> _TASK BRIEF_: Repeat exactly the lines that run from the start of the records below to the line with "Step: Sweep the", including both of those lines but not the pictures.

Saved data entries

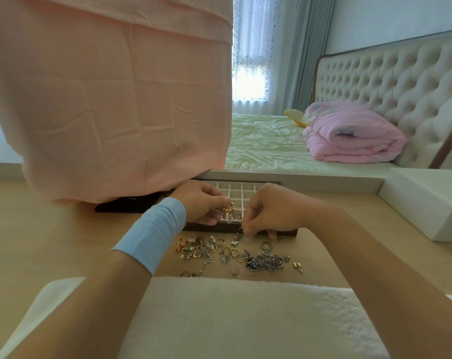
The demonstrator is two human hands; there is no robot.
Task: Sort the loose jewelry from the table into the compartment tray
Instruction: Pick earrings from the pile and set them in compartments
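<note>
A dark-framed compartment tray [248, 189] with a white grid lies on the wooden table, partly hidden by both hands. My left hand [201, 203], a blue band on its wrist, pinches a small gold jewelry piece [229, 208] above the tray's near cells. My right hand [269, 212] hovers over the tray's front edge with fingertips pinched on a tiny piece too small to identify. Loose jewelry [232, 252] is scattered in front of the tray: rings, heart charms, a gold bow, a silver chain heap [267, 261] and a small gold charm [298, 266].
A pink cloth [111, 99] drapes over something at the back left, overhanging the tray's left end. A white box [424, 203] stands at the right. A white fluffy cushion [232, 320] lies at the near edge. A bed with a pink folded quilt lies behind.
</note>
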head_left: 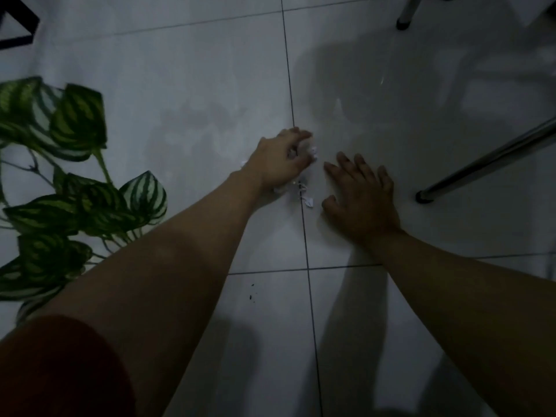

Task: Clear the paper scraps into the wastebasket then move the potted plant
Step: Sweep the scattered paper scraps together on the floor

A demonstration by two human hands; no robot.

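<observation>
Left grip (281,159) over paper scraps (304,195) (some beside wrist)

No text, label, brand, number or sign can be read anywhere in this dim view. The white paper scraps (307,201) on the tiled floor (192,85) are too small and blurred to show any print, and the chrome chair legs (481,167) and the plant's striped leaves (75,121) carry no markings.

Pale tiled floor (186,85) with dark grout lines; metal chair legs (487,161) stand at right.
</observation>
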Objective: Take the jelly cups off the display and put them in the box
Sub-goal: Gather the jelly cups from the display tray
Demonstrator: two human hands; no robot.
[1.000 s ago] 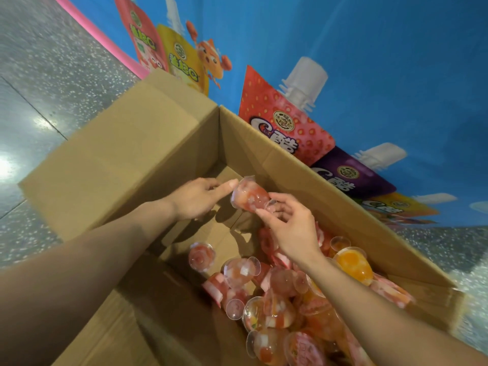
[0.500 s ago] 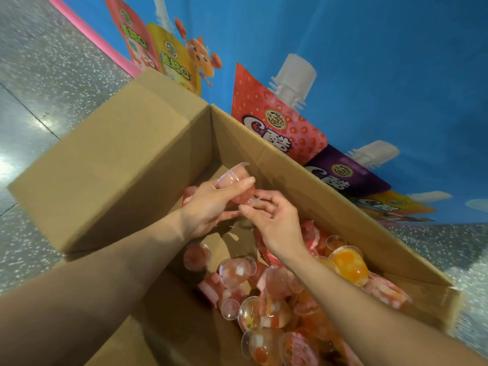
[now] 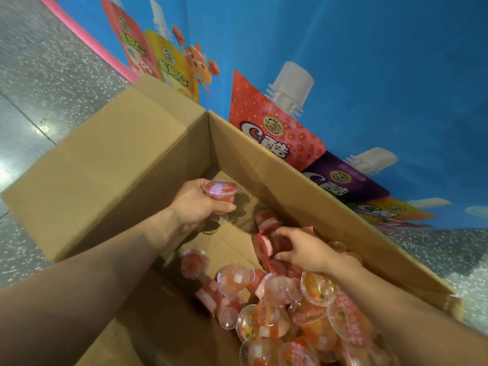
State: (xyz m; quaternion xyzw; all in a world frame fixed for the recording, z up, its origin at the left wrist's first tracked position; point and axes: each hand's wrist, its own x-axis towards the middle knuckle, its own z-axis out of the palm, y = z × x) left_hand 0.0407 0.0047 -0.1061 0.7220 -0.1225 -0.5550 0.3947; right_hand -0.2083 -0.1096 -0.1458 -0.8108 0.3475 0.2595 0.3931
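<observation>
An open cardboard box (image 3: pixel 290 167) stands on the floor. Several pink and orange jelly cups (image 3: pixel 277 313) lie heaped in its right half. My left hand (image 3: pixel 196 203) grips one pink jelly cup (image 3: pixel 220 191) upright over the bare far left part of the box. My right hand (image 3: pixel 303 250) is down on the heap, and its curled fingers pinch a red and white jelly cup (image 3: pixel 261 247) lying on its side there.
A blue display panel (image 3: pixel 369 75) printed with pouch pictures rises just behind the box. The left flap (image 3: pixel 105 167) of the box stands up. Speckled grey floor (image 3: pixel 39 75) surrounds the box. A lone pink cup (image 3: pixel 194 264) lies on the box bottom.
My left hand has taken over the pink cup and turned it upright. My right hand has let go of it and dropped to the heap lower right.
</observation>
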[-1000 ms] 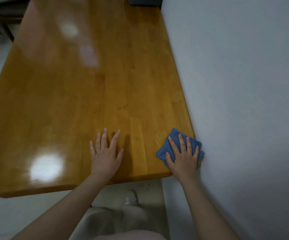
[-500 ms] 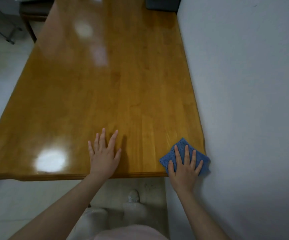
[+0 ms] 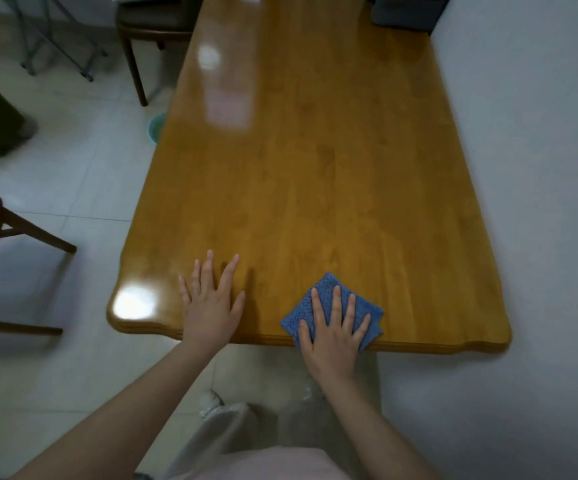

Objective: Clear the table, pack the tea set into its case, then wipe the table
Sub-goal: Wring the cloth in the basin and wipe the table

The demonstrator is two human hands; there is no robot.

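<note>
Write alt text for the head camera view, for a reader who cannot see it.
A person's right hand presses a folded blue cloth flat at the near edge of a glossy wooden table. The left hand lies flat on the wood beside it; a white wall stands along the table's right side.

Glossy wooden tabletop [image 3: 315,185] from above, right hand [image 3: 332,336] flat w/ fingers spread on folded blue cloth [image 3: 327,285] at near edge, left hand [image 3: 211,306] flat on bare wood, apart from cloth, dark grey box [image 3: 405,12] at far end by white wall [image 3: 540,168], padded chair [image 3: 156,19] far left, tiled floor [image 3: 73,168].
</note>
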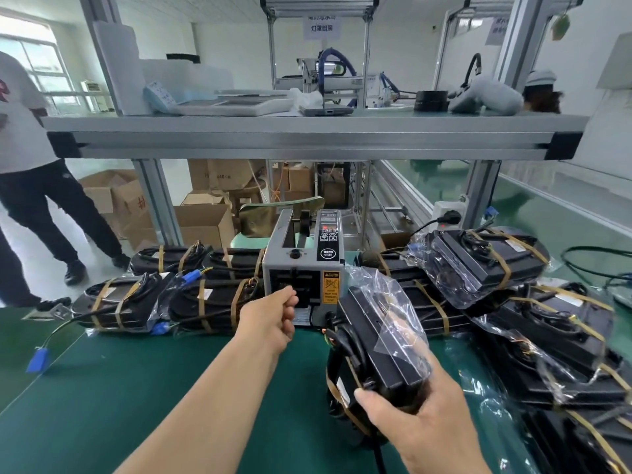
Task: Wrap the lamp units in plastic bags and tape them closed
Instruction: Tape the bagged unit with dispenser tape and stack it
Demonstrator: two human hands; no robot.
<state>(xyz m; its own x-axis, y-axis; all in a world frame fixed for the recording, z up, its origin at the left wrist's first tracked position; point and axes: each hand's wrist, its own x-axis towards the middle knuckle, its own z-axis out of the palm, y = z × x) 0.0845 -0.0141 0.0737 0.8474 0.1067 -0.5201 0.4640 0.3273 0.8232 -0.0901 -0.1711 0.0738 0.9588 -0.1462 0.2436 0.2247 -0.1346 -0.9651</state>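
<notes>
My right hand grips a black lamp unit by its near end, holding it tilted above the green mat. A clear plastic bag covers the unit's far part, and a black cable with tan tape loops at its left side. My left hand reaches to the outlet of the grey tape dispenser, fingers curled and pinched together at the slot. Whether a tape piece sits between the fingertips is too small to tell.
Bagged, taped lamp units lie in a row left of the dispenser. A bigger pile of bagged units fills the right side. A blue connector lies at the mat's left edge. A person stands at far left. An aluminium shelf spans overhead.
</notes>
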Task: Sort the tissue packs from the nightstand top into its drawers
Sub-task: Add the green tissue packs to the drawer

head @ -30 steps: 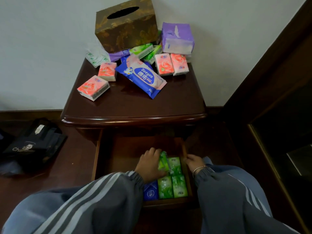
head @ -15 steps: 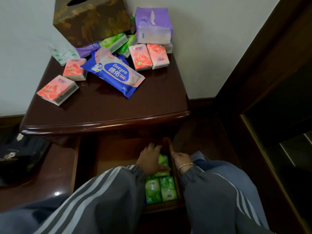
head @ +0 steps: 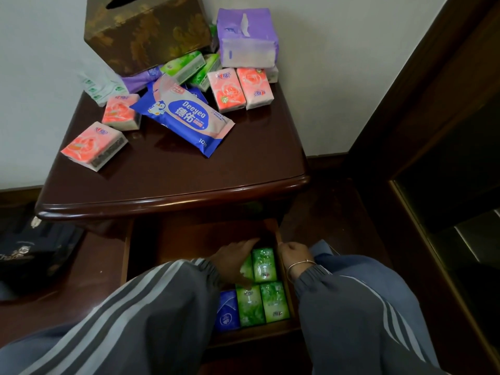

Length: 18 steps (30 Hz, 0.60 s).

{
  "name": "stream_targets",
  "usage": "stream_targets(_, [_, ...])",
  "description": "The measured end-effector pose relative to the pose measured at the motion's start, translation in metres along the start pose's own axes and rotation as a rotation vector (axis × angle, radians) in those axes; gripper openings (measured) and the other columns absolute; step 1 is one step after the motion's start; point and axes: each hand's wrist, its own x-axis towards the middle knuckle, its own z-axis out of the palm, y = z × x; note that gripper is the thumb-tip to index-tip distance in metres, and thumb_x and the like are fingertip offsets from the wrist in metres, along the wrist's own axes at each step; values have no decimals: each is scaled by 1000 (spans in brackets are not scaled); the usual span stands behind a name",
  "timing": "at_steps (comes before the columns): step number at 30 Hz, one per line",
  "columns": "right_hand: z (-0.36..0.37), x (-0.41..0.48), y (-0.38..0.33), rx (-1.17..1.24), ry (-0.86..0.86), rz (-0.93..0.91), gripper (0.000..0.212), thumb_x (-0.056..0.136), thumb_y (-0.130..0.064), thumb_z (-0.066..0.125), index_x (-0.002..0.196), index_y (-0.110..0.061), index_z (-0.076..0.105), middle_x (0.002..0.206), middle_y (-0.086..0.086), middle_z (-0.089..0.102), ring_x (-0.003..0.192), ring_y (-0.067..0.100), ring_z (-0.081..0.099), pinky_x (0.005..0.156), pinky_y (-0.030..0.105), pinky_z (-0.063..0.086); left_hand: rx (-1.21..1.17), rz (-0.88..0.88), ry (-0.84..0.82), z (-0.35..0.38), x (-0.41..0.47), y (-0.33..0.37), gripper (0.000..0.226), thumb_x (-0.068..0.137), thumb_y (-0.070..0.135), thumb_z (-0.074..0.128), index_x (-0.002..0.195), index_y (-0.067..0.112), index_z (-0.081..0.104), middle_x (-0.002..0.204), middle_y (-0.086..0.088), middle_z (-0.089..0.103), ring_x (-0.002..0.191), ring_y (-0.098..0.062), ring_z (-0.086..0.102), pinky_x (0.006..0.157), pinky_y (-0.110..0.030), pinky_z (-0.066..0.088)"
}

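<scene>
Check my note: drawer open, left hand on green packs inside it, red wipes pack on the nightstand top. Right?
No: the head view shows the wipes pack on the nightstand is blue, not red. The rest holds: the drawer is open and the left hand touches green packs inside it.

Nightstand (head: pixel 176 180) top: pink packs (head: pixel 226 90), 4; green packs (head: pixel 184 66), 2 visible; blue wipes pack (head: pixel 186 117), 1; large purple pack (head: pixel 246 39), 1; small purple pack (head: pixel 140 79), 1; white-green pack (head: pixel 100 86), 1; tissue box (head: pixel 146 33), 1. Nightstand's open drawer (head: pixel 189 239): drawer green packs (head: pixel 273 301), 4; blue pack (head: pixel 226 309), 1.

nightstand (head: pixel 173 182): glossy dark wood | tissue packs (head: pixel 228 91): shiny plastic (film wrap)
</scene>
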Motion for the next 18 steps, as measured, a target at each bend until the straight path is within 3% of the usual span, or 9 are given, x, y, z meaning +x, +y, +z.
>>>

> _SOLVED PROBLEM_:
The demonstrator is two human hands; there is no robot.
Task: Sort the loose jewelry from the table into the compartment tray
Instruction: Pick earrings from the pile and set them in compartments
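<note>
A dark-framed compartment tray [248, 189] with a white grid lies on the wooden table, partly hidden by both hands. My left hand [201, 203], a blue band on its wrist, pinches a small gold jewelry piece [229, 208] above the tray's near cells. My right hand [269, 212] hovers over the tray's front edge with fingertips pinched on a tiny piece too small to identify. Loose jewelry [232, 252] is scattered in front of the tray: rings, heart charms, a gold bow, a silver chain heap [267, 261] and a small gold charm [298, 266].
A pink cloth [111, 99] drapes over something at the back left, overhanging the tray's left end. A white box [424, 203] stands at the right. A white fluffy cushion [232, 320] lies at the near edge. A bed with a pink folded quilt lies behind.
</note>
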head_left: 

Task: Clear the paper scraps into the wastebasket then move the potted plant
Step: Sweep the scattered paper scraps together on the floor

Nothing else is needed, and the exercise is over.